The standard form also provides for other discovery to be completed and vacates any stays that may have been in force. (N.Y. C.P.L.R. 3211, 3212 & 3213) Even though the order was entered by the court and served upon the other party, when he received it, he immediately called me to tell me it was not an official and binding order upon him because he doesn’t believe it was signed by a judge. My only response was to wish him luck making that argument to the Court when he inevitably refuses to comply with the Order, the case is dismissed, and he attempts to appeal the dismissal to the AppellateDivision.


Unfortunately, while all of this process and delay goes on, my client is left with a case that has lingered far too long, even though it is meritless, and is just one more headache that he does not want to deal with.

Monday, March 10, 2014

Disclosing Documents: Necessary Evil or Fodder for Drama?

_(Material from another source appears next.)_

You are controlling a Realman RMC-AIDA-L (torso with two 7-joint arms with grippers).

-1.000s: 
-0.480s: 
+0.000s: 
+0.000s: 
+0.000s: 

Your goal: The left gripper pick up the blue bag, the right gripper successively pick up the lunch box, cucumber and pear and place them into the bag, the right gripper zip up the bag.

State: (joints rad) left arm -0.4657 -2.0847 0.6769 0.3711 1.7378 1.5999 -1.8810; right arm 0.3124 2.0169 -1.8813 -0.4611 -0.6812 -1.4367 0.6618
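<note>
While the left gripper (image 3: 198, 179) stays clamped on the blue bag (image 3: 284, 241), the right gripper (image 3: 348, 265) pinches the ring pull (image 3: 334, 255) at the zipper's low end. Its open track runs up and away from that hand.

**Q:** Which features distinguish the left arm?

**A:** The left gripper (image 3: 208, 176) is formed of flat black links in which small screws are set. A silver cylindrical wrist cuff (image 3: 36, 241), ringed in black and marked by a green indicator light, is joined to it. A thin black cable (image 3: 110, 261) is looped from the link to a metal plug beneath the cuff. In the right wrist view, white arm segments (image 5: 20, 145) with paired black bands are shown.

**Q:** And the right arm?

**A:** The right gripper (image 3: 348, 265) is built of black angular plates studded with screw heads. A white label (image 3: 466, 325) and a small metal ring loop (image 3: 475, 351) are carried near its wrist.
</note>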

It never ceases to amaze me when I have to sit in Court and listen to two attorneys fight over discovery. Even if you turn the sound off, you can tell exactly what is going on. The attorneys are overly agitated about the prospect of providing a document/demanding a document and the judge is bored and angry that they have to sit through the entire dispute. It goes on for a while, with the attorneys pacing around, making accusations, dramatically gesticulating and generally putting on a show for the onlookers in the Court. And after it is all done, and the judge directs the party to provide the document because it is clearly relevant and this was yet another exercise in futility, the attorneys go outside in the hall, have a good laugh, shake on it and then venture off into another cold New York City morning.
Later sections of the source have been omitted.